I know I haven't been very active. And when I have, I know I haven't kept promises I've made. And I'm truly sorry for that. But if you're reading this, I need your help.
I know six months ago I wrote a journal entry regarding defeating my depression. Well...it hasn't gone very well. I'm still suffering...very deeply. It's awful. It's one of the worst things a person can go through. I can barely get up to go to work in the morning. It's tough to maintain the relationships I hold dear. It's even hard to take care of myself.
I don't enjoy my work. It's extremely unfulfilling, and all it does is help me survive. My life feels as though I'm not contributing to anything, that I'm spinning my wheels and that I'm useless. The things I enjoy...I don't enjoy them anymore.
So where do you come in? Well...
...I want to feel like I'm giving back. I want to feel like I'm contributing something to this world. I want to be one of those people. It'd be amazing if I could make others happy, and make money while doing it, but I'm not naive enough to believe that I can make a living off my art.
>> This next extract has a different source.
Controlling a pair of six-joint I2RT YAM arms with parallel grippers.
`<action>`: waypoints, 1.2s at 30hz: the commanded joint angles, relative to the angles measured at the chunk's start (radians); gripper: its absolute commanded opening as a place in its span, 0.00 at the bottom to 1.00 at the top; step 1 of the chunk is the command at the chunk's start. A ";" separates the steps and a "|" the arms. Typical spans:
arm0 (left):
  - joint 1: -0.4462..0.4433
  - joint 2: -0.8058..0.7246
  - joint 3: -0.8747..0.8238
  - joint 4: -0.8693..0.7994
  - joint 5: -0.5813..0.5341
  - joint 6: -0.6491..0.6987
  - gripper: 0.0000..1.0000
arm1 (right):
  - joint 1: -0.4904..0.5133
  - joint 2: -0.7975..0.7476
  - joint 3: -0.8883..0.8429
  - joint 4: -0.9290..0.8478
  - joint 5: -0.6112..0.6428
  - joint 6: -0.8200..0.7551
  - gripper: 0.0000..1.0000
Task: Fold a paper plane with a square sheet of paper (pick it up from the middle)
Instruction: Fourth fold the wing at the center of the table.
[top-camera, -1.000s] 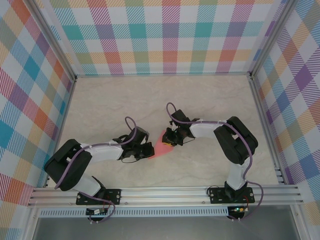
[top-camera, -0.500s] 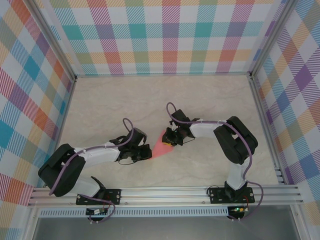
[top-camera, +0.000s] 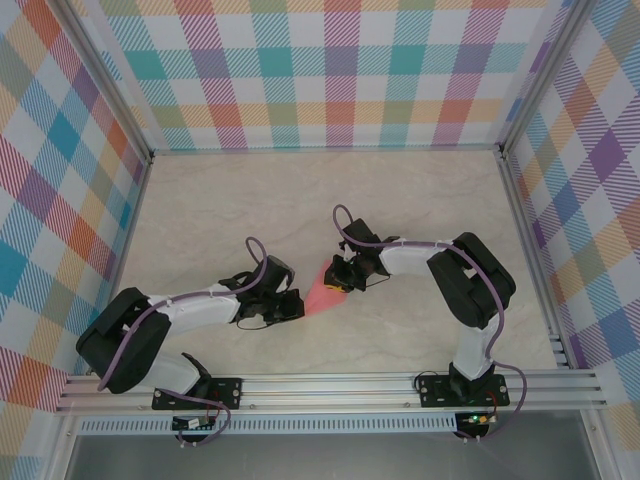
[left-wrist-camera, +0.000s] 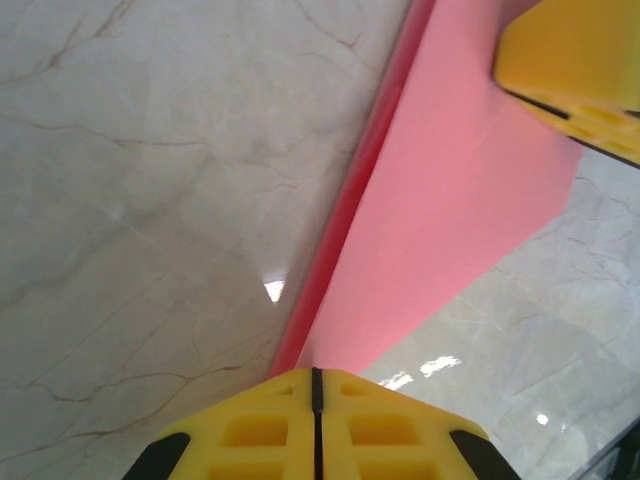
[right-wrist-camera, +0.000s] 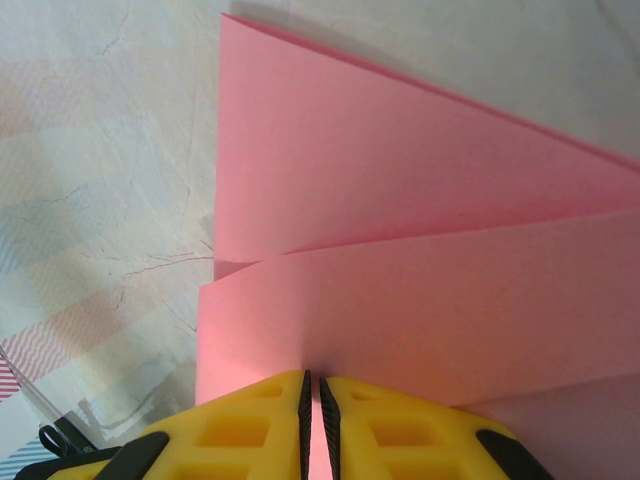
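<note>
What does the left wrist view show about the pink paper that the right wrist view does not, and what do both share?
Left wrist view: the pink paper narrows toward the shut left gripper, with one long folded edge running diagonally; a yellow finger of the other arm sits on its far end. Right wrist view: two flaps overlap, the nearer flap lying over the farther one, and the right gripper is closed to a thin slit at the nearer flap's edge. Both: the pink paper on the marble table, each arm's own gripper at the bottom edge.

Open table (top-camera: 330, 190) lies beyond; the folded paper (top-camera: 322, 298) is hemmed between left arm (top-camera: 200, 305) and right arm (top-camera: 420, 258).
</note>
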 joint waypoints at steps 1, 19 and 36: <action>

What I need to know is...does my art make you happy? I know I'm not the greatest artist in the world, but does it give you something to look forward to? Does it enhance your life, even a little? Whether it inspires you or simply gives you a warm feeling in your heart, I need to know. I want to make use of what I have so I can make a difference for others. So I feel like I have a purpose. I feel like it's the only way I can help manage to defeat this depression.
Please. Let me know in the comments. I want to make more art. Let me know if it's worth it.